Goal of the exercise: Show the lines below that contain the string "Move".

Dataset content:
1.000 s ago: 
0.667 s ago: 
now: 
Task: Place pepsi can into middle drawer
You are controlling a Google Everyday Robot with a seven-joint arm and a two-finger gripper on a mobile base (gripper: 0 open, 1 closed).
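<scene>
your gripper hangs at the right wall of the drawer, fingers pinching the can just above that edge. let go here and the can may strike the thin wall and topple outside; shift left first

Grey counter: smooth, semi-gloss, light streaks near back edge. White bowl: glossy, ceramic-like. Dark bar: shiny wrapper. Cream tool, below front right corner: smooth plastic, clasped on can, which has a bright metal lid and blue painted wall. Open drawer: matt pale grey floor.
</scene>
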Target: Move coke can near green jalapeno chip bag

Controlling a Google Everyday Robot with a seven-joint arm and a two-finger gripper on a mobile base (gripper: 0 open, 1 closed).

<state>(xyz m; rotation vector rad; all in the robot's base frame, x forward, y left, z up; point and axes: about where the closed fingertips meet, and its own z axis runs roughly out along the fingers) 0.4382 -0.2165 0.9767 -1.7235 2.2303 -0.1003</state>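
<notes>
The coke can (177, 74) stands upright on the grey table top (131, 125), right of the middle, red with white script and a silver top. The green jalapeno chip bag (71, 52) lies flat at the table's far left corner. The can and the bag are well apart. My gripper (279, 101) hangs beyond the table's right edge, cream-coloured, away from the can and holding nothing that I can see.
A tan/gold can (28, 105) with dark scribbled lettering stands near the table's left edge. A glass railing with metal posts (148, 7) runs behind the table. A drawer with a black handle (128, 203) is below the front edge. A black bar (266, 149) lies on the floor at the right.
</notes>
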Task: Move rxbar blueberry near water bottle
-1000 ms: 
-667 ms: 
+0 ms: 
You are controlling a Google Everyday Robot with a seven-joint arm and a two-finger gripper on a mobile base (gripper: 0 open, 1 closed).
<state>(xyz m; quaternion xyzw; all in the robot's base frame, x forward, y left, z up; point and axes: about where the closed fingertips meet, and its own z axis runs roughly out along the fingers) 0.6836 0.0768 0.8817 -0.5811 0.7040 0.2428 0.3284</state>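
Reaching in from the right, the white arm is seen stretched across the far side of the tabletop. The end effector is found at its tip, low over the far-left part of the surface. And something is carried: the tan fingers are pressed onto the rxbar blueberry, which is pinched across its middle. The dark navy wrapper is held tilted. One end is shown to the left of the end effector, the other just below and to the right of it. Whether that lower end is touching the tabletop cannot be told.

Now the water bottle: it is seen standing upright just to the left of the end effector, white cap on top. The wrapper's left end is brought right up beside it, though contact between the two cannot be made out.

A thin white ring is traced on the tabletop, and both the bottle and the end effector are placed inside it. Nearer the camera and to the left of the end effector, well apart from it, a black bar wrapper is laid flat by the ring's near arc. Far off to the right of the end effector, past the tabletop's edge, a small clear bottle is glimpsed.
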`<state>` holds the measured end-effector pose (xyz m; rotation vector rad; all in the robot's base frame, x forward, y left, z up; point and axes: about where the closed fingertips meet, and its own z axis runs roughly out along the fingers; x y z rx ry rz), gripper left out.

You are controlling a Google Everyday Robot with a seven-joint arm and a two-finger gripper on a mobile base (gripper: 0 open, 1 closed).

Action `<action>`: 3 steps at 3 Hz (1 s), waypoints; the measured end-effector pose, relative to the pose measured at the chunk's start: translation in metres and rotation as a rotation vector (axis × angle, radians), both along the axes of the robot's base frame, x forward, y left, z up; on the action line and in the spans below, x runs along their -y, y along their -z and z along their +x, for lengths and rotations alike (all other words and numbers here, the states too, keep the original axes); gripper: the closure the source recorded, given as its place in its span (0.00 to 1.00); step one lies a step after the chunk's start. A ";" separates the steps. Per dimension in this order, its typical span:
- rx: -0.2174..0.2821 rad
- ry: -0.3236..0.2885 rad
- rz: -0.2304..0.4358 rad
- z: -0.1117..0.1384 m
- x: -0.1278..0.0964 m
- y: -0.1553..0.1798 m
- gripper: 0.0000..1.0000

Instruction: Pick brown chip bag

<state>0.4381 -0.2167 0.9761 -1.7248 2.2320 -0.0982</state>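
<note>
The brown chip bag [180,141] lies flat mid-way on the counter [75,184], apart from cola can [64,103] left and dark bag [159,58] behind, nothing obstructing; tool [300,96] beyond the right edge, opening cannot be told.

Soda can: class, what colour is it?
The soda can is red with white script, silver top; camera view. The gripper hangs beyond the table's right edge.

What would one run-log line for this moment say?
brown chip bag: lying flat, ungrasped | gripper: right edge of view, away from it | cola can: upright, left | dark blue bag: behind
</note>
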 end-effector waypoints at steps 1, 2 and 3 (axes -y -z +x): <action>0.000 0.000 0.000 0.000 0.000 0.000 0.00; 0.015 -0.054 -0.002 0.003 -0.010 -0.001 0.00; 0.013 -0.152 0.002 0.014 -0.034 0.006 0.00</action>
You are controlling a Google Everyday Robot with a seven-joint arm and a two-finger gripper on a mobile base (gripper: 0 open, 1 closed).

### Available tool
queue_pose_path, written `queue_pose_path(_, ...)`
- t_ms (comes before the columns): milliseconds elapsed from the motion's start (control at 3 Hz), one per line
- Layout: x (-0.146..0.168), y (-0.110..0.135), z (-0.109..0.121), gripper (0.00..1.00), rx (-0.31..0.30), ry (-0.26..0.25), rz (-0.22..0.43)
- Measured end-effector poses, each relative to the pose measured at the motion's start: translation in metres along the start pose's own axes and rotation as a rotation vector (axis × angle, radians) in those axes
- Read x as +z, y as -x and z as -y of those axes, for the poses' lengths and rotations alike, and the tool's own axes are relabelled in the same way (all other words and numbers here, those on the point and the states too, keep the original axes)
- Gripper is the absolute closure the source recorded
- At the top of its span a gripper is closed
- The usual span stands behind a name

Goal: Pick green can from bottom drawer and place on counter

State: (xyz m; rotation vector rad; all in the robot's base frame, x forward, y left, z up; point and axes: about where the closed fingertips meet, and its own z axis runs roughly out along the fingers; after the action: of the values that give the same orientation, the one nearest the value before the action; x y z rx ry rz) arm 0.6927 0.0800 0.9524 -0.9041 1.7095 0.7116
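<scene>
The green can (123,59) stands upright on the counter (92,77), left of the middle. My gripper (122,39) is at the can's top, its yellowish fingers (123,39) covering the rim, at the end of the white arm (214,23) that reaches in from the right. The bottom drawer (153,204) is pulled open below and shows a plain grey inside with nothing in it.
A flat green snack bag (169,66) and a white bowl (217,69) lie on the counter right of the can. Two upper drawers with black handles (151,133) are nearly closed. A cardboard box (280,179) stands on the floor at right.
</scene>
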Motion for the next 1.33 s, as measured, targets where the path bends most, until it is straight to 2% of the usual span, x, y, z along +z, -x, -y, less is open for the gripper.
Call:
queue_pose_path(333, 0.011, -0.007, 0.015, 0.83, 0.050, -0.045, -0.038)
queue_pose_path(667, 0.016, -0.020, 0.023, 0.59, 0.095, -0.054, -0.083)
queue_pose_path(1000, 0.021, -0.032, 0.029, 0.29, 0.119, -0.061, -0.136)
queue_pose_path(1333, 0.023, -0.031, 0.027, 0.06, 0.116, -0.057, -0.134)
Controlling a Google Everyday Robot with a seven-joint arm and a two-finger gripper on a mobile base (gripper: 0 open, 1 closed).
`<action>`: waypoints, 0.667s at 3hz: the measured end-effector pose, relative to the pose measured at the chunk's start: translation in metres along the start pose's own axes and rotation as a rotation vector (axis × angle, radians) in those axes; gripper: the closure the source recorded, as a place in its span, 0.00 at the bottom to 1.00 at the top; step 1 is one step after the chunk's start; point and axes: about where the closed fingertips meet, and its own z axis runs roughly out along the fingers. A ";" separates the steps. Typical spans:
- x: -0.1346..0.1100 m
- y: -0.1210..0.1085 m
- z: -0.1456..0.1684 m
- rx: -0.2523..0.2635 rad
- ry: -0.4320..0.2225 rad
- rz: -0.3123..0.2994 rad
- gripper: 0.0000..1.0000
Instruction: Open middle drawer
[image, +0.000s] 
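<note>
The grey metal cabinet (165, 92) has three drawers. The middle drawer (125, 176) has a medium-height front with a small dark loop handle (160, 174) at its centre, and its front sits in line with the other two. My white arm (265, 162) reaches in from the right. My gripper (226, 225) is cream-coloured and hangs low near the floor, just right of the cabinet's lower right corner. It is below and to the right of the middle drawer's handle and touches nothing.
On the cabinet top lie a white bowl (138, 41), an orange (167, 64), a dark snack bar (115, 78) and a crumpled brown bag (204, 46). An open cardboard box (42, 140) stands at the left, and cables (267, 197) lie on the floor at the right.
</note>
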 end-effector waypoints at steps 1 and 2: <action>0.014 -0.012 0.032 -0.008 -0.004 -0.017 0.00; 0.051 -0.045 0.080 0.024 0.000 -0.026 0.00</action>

Exercise solution:
Target: Move coke can near green jalapeno chip bag
Task: Move rxbar blueberry near water bottle

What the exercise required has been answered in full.